Exercise goal: Show all lines of the listing that contain the word "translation".

↓↓↓

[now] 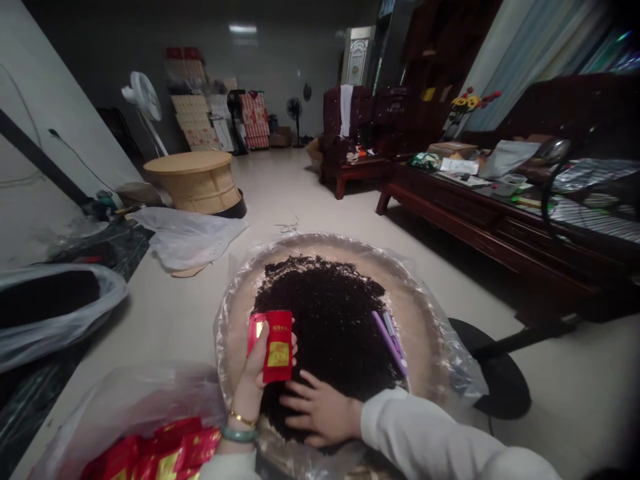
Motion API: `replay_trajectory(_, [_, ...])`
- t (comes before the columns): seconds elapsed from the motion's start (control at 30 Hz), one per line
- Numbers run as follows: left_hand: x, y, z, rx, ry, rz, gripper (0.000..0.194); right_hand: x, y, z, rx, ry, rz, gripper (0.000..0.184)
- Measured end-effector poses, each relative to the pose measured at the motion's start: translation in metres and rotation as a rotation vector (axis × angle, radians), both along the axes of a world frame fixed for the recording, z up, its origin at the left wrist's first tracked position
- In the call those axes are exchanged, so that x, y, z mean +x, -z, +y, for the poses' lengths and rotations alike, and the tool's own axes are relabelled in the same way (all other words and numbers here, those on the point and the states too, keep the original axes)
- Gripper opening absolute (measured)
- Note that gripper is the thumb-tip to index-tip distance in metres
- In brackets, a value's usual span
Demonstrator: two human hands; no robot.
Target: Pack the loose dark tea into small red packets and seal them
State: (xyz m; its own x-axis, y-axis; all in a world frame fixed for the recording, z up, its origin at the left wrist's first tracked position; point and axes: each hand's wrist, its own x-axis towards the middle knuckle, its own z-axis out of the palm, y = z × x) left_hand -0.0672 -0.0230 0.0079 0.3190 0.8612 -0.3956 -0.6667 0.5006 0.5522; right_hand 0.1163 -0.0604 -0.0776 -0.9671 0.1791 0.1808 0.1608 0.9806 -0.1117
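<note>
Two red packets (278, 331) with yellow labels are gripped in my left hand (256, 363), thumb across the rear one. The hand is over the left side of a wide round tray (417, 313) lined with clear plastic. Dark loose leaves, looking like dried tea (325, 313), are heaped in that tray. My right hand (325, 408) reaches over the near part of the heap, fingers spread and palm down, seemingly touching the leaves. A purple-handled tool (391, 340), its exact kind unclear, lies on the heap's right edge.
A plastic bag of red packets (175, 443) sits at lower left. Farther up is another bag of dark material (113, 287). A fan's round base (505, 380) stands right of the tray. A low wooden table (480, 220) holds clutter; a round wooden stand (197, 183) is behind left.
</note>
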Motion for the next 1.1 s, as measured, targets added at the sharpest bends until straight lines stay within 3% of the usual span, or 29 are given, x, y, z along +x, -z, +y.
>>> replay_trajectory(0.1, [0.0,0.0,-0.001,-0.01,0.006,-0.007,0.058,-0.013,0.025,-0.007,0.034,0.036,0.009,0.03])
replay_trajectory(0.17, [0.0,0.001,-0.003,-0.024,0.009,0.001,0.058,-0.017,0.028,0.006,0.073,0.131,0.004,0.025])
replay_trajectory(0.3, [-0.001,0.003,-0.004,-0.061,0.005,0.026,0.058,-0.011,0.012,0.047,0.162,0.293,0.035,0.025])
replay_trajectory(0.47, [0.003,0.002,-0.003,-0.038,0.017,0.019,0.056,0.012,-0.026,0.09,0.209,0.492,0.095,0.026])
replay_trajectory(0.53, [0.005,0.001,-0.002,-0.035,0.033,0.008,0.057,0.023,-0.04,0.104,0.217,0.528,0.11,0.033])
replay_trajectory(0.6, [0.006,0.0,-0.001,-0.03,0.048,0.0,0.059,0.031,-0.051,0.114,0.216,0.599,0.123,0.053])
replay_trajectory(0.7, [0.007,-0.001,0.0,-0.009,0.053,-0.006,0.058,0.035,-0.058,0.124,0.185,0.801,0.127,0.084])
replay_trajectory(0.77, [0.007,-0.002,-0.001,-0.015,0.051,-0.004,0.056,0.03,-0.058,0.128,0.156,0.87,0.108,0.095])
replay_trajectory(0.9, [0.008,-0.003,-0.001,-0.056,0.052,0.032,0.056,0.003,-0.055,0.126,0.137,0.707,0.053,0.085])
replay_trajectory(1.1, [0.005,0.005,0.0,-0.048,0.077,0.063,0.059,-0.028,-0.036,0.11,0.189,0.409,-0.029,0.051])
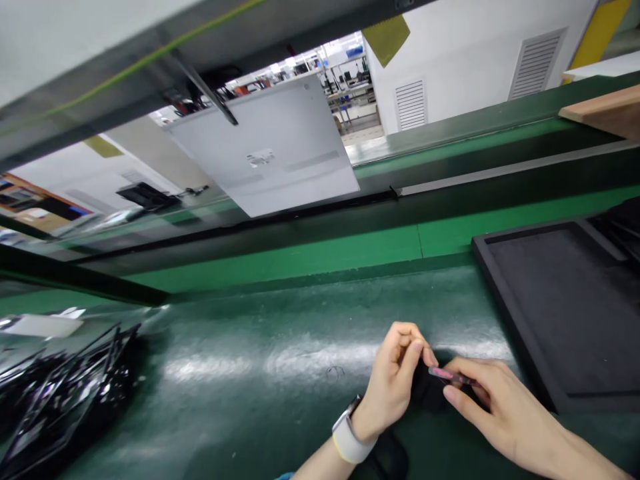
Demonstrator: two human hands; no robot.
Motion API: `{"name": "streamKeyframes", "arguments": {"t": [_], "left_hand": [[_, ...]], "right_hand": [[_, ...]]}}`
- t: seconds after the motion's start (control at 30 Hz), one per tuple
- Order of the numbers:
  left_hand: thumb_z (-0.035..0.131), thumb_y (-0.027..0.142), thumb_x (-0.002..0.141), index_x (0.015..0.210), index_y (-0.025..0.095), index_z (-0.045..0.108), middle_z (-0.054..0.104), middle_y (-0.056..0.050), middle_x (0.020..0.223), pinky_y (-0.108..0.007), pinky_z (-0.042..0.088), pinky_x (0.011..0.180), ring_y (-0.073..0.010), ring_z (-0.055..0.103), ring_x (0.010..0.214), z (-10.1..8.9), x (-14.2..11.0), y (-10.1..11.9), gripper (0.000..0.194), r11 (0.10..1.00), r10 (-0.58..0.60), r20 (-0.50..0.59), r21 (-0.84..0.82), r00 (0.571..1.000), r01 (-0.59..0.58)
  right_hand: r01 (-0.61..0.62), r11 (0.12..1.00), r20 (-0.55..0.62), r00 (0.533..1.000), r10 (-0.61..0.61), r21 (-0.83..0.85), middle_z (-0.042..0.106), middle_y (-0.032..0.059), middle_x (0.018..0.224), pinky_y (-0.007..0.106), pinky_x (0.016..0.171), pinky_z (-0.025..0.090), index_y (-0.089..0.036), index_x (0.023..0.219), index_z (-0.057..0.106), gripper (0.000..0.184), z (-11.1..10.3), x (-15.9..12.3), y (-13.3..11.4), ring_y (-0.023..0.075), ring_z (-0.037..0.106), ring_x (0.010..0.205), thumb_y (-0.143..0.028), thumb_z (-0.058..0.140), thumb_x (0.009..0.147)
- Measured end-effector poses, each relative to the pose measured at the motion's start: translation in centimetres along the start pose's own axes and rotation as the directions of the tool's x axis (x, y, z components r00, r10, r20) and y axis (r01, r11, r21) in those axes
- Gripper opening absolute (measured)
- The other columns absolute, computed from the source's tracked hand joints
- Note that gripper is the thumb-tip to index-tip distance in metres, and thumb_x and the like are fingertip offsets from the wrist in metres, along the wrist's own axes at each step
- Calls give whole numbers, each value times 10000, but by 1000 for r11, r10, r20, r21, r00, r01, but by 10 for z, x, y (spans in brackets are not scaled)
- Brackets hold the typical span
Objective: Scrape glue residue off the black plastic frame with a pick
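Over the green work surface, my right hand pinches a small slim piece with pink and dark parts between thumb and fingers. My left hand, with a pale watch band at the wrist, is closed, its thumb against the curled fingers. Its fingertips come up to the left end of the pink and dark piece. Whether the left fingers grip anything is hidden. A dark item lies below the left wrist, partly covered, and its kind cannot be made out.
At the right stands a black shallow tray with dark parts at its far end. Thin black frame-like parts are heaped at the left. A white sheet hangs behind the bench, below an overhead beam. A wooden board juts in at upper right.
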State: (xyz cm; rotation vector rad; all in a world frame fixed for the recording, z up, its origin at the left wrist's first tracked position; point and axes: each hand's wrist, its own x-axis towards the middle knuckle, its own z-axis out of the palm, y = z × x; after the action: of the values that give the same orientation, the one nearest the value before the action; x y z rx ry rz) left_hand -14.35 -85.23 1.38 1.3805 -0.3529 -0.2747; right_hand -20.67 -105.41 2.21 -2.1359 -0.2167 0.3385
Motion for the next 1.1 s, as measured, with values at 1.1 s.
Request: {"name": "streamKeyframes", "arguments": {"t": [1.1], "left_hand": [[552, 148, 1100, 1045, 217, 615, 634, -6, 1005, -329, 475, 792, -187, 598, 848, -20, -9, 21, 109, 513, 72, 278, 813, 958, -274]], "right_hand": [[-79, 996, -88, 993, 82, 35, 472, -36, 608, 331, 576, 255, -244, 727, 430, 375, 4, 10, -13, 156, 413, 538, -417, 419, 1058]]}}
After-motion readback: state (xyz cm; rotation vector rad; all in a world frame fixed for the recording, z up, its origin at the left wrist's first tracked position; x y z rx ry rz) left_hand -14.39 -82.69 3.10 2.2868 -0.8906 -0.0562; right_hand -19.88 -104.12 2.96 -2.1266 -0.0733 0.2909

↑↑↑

Your solution:
- Measured end-effector poses, each relative to the pose measured at the motion's start: translation in metres and rotation as a rotation vector (axis × angle, radians), both along the axes of a world frame fixed for the recording, z up, its origin at the left wrist's first tracked position
- Measured end-effector poses, each relative to the pose measured at the motion's start: translation in centimetres along the start pose's own axes and rotation as the directions of the tool's x axis (x, y, z components r00, r10, r20) and y axis (r01, r11, r21) in those axes

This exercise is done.